Common sense is not so common in the USA-


Healthystart30
by Silver Member on Sep. 9, 2013 at 11:48 AM
1 mom liked this
Shit! And that's all I have to say about this!
sweet-a-kins
by Emerald Member on Sep. 9, 2013 at 1:15 PM

 Duck and cover! lol

Duck and cover! lol Quoting Healthystart30:

Shit! And that's all I have to say about this!

 

grandmab125
by Gold Member on Sep. 9, 2013 at 1:27 PM
1 mom liked this

 To begin with, I doubt many gun store owners make a lot of money selling guns to legally blind people.  Why don't you do a google search and find out how many legally blind people own guns?  I'll guarantee you it would be next to few, very few, or none.

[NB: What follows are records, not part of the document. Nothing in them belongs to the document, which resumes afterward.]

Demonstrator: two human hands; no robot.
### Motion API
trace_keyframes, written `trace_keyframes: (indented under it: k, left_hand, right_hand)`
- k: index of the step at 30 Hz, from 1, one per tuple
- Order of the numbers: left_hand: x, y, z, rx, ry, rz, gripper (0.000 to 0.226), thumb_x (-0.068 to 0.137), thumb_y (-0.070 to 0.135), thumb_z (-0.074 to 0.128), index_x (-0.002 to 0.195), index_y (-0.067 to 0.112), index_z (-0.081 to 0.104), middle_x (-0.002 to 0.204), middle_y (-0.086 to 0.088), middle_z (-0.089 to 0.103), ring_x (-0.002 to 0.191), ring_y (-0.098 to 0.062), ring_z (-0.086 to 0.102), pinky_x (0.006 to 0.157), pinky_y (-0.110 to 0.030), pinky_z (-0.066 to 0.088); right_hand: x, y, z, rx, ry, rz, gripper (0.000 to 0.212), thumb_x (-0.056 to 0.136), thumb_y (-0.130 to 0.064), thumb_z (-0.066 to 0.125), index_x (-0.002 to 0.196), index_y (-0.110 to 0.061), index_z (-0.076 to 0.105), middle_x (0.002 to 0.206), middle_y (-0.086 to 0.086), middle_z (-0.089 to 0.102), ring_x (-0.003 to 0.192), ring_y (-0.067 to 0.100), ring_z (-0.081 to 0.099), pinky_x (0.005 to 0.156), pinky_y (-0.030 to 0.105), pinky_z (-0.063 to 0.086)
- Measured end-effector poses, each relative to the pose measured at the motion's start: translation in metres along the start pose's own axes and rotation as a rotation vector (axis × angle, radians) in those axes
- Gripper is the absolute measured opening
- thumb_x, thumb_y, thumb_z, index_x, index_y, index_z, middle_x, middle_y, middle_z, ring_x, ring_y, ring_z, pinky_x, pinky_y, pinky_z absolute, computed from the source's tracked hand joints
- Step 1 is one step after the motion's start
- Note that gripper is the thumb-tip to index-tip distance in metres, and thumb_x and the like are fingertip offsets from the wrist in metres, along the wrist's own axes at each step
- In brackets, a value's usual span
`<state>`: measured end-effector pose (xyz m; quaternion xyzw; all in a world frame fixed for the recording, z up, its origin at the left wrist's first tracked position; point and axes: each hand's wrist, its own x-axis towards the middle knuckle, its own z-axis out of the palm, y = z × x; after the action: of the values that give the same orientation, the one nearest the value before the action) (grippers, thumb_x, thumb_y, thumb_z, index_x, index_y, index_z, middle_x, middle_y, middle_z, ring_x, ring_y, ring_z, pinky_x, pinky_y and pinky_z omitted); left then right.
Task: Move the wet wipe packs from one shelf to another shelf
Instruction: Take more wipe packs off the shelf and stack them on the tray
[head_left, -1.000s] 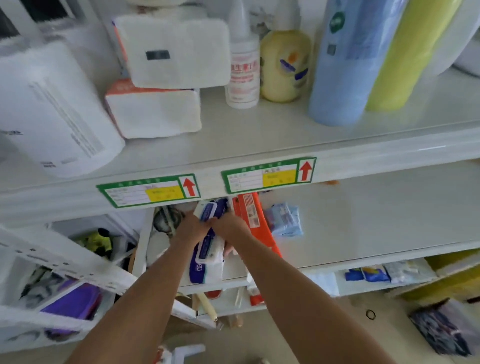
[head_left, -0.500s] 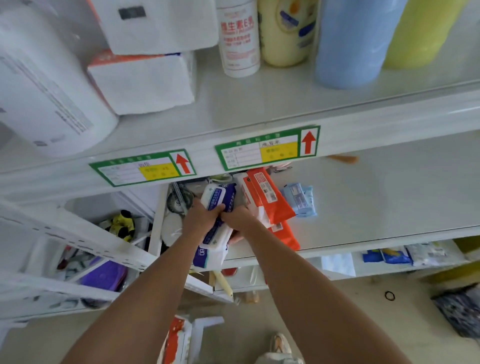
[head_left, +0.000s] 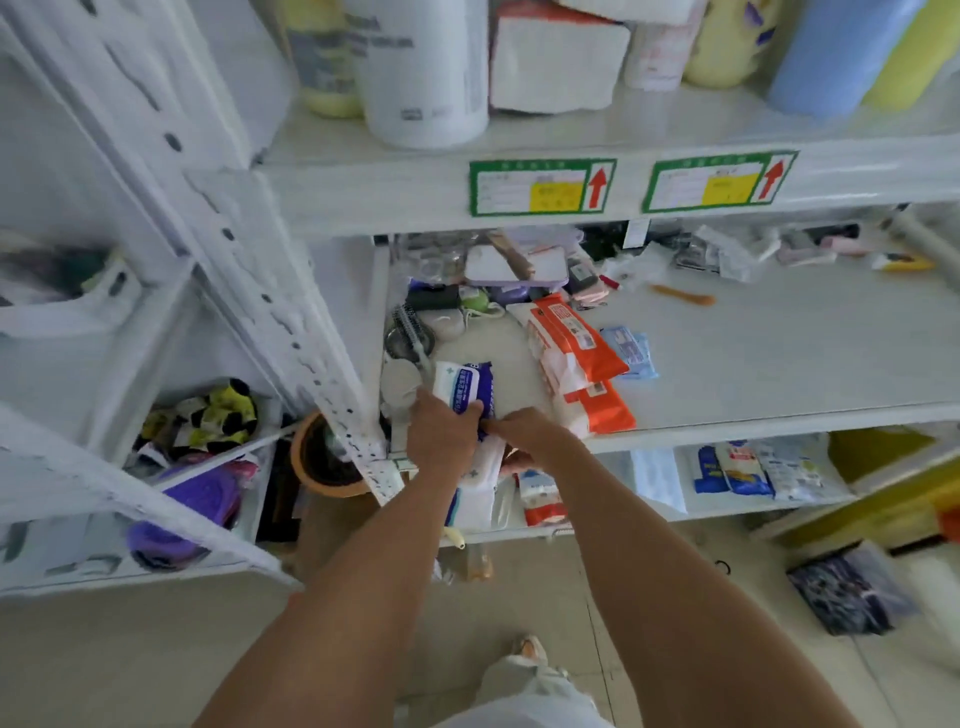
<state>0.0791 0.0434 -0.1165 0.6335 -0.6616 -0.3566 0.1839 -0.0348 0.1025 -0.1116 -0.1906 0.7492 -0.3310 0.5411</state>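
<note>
Compared with half a second ago, the view has swung left and tipped down, so the middle shelf (head_left: 779, 364) now shows far back, clutter and all. The blue-and-white wet wipe pack (head_left: 464, 391) has come toward the shelf's front edge: earlier it lay further in beside the orange packs, now its near part hangs out past the lip, over the shelf below. In my judgement the pack is being lifted off this shelf, so the pick-up is nearly done and the carry to another shelf is not yet begun.

The left hand (head_left: 441, 441) is clenched around the pack's left side, fingers wrapped over its top face. The right hand (head_left: 524, 434) pinches the pack's right edge from above; what its fingertips do underneath is hidden.

The pack's long axis runs from the front edge toward the back of the shelf, leaning slightly left at the far end. Its printed face is up, the far end pointing at a hairbrush (head_left: 410, 330). White wrapping shows below the hands, possibly a second pack; I cannot tell.

Two orange wet wipe packs (head_left: 571, 358) lie just to the right, apart from the held one, angled toward the front right. A small pale-blue pack (head_left: 631, 351) lies against their right side.
</note>
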Motion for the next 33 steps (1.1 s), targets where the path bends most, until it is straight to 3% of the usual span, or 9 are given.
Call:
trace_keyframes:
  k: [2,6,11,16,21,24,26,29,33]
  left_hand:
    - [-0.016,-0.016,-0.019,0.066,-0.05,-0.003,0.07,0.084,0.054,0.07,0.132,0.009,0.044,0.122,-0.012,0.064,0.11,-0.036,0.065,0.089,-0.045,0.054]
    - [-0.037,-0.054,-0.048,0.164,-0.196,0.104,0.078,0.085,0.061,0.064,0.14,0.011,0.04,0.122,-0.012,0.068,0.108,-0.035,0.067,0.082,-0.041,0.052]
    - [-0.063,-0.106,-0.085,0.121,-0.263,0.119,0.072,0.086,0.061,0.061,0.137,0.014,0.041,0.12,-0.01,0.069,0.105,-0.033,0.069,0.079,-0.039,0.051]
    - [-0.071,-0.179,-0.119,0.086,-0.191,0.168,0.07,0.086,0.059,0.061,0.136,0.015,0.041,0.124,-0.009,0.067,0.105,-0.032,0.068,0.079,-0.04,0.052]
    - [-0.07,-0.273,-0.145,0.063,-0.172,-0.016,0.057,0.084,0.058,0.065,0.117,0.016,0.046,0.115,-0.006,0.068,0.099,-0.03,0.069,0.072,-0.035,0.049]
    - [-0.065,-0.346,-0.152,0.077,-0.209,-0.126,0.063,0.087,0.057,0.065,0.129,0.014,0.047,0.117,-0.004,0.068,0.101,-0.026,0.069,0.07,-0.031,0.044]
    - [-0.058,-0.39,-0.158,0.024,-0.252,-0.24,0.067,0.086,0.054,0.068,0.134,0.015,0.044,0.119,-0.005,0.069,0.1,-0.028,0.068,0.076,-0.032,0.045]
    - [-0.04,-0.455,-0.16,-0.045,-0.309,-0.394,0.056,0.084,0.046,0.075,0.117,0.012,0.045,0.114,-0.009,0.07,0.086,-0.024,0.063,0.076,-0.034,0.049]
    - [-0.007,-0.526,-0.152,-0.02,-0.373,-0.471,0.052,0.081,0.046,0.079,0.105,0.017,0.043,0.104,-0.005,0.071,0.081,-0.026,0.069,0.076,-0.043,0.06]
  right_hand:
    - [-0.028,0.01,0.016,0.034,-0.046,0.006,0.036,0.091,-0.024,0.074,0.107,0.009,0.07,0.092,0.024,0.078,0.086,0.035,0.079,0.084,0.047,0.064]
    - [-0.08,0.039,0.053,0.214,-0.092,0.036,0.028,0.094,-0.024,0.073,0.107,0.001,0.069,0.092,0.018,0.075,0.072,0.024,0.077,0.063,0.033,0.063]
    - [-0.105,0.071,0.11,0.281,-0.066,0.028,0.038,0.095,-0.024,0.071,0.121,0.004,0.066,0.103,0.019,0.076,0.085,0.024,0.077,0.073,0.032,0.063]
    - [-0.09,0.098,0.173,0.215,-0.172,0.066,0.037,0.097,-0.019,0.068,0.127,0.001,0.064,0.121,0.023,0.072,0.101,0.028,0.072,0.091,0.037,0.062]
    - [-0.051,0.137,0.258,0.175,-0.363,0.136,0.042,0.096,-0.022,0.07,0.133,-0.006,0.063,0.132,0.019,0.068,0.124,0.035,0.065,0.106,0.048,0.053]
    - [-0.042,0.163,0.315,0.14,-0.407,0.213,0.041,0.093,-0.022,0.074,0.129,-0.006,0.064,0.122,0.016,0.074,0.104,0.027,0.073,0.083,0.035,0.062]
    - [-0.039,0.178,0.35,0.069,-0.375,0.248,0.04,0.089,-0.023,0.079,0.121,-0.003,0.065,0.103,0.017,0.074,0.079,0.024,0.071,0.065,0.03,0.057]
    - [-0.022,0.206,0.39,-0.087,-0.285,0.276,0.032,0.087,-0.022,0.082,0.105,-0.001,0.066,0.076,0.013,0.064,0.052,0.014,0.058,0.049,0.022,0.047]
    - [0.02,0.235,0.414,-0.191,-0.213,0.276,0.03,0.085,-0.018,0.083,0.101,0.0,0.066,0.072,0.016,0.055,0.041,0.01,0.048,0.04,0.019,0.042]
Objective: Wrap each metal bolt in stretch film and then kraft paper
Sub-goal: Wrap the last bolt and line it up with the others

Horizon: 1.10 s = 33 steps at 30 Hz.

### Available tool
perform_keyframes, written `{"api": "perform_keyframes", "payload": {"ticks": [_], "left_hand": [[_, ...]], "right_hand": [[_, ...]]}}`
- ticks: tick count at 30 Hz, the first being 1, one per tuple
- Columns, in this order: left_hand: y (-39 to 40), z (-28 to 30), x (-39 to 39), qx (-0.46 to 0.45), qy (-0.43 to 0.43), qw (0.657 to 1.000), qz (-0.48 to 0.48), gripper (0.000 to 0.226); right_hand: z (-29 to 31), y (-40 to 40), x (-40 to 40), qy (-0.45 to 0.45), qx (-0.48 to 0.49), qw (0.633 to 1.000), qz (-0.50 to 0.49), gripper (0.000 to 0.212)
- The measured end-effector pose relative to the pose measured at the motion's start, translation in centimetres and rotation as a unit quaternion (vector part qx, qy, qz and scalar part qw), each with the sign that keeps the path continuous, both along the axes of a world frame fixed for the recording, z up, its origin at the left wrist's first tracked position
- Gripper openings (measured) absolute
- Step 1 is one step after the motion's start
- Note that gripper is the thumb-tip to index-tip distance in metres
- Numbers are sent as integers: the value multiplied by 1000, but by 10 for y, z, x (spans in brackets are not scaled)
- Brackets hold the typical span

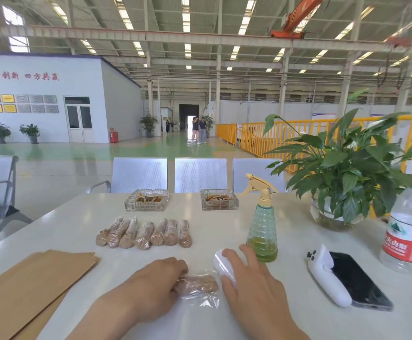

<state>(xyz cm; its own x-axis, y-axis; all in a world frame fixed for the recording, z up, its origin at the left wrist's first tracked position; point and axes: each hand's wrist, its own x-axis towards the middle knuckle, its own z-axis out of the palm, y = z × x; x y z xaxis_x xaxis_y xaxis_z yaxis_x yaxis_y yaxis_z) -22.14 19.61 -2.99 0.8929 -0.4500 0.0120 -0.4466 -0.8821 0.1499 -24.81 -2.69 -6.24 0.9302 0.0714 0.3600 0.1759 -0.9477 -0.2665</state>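
- A white table fills the lower half of the view, seen from a person's head looking down at both hands.
- The left hand, at about 6 o'clock, has its fingers curled over the left end of a rusty-brown bolt and holds it against the tabletop.
- The bolt lies crosswise, already covered in clear stretch film, with loose film trailing toward the viewer.
- The right hand, just right of the bolt, lies with fingers spread and relaxed on a white roll of film; it does not grasp it.
- At 12 o'clock from the hands, a row of seven film-wrapped bolts lies side by side.
- At 9 o'clock, sheets of kraft paper lie flat at the table's near left edge.
- Toward 1 o'clock stands a green spray bottle, close to the right fingertips.
- At 3 o'clock lie a dark phone and a white device beside it.
- Farther right stand a water bottle and a potted plant.
- Two glass ashtrays sit at the table's far edge.
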Motion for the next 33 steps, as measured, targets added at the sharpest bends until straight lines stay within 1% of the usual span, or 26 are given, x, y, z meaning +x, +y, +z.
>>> {"api": "perform_keyframes", "payload": {"ticks": [1, 3, 4, 5, 8, 10, 11, 12, 13, 14, 15, 17, 19, 21, 22, 23, 25, 26, 27, 28, 29, 30, 31, 32, 33], "left_hand": [[0, -2, 0, 9, -10, 1000, -7, 29], [2, -7, 1, 16, -18, 999, -34, 23], [5, -7, 1, 5, -17, 999, -52, 21], [9, -5, 0, -12, -12, 998, -66, 19], [22, 6, -8, -98, 25, 991, -86, 13], [28, 16, -16, -185, 52, 977, -91, 11], [28, 21, -20, -249, 75, 961, -98, 9], [28, 24, -24, -322, 111, 934, -105, 5], [27, 27, -26, -386, 144, 904, -111, 7], [25, 27, -27, -436, 166, 878, -109, 14], [22, 27, -26, -472, 177, 858, -99, 17], [15, 23, -18, -528, 169, 831, -40, 21], [14, 13, -4, -534, 115, 837, 33, 19], [13, 5, 8, -499, 66, 861, 69, 6], [11, 0, 12, -477, 48, 875, 75, 4], [9, -5, 14, -457, 29, 885, 80, 9], [5, -16, 19, -433, -6, 896, 94, 20], [2, -21, 21, -421, -13, 901, 104, 18], [-2, -24, 23, -409, -6, 906, 113, 12], [-6, -24, 24, -409, 17, 904, 123, 12], [-9, -22, 27, -418, 44, 898, 133, 23], [-11, -20, 29, -444, 85, 880, 147, 34], [-12, -16, 30, -489, 134, 848, 154, 41], [-11, -14, 31, -525, 166, 821, 152, 44], [-10, -13, 33, -547, 181, 806, 137, 45]], "right_hand": [[-1, -2, 0, 18, 0, 1000, 16, 57], [-1, -7, 0, 73, 1, 996, 47, 83], [1, -11, 0, 97, 1, 994, 59, 93], [3, -15, 0, 114, 8, 991, 72, 98], [7, -25, -2, 124, 58, 986, 96, 95], [7, -28, -1, 109, 69, 985, 117, 91], [5, -27, 0, 110, 81, 981, 137, 89], [3, -26, 0, 115, 111, 974, 162, 86], [1, -23, 0, 119, 172, 960, 184, 81], [0, -19, 0, 126, 259, 937, 198, 74], [0, -15, -1, 141, 347, 904, 209, 66], [2, -3, -2, 181, 498, 817, 227, 53], [6, 5, 3, 193, 627, 720, 225, 51], [9, 10, 8, 212, 725, 624, 201, 53], [10, 11, 10, 222, 754, 590, 186, 56], [11, 12, 10, 231, 773, 565, 173, 55], [11, 17, 8, 248, 795, 532, 152, 59], [9, 20, 7, 257, 798, 527, 142, 64], [8, 23, 6, 262, 797, 527, 136, 69], [8, 25, 4, 267, 796, 525, 137, 75], [8, 27, 2, 270, 796, 523, 144, 80], [9, 26, 2, 270, 794, 523, 152, 82], [9, 25, 2, 268, 791, 526, 158, 84], [9, 24, 3, 262, 789, 532, 163, 86], [7, 23, 5, 254, 787, 536, 169, 89]]}}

And once again your lack of even rudimentary gun laws is astounding.  Gun store owners are not responsible, for keeping some one who has a legal permit from getting a gun, unless the person is obviously crazy or maybe they are starting to stockpile them.  They are not ignoring the state law or gun safety by selling a gun to a legally blind person.  If the state says the guy qualifies for a permit, then that is all the store owner has to confirm.

Why don't you ask carpy who, as a gun store owner, about the laws in regard to the owner's responsibilites.  I'm sure you could get a world of educational info, then you might not keep making such uninformed responses all of the time.

You know there are lots of legally blind people walking around pretty well with corrective lenses.  You wouldn't even know they are 'legally' blind. 

Quoting lga1965:

 They have benefitted from the laws and obviously have ignored gun safety.....legally blind people owning guns? Insane.

Quoting grandmab125:

 Why do you always make ridiculous comments on guns, when you know nothing about them?

Gun store owners have nothing to do with gun laws.  It is the state that makes the laws.

Quoting lga1965:

 The gun merchants in Iowa have lost their minds due to greed, it seems.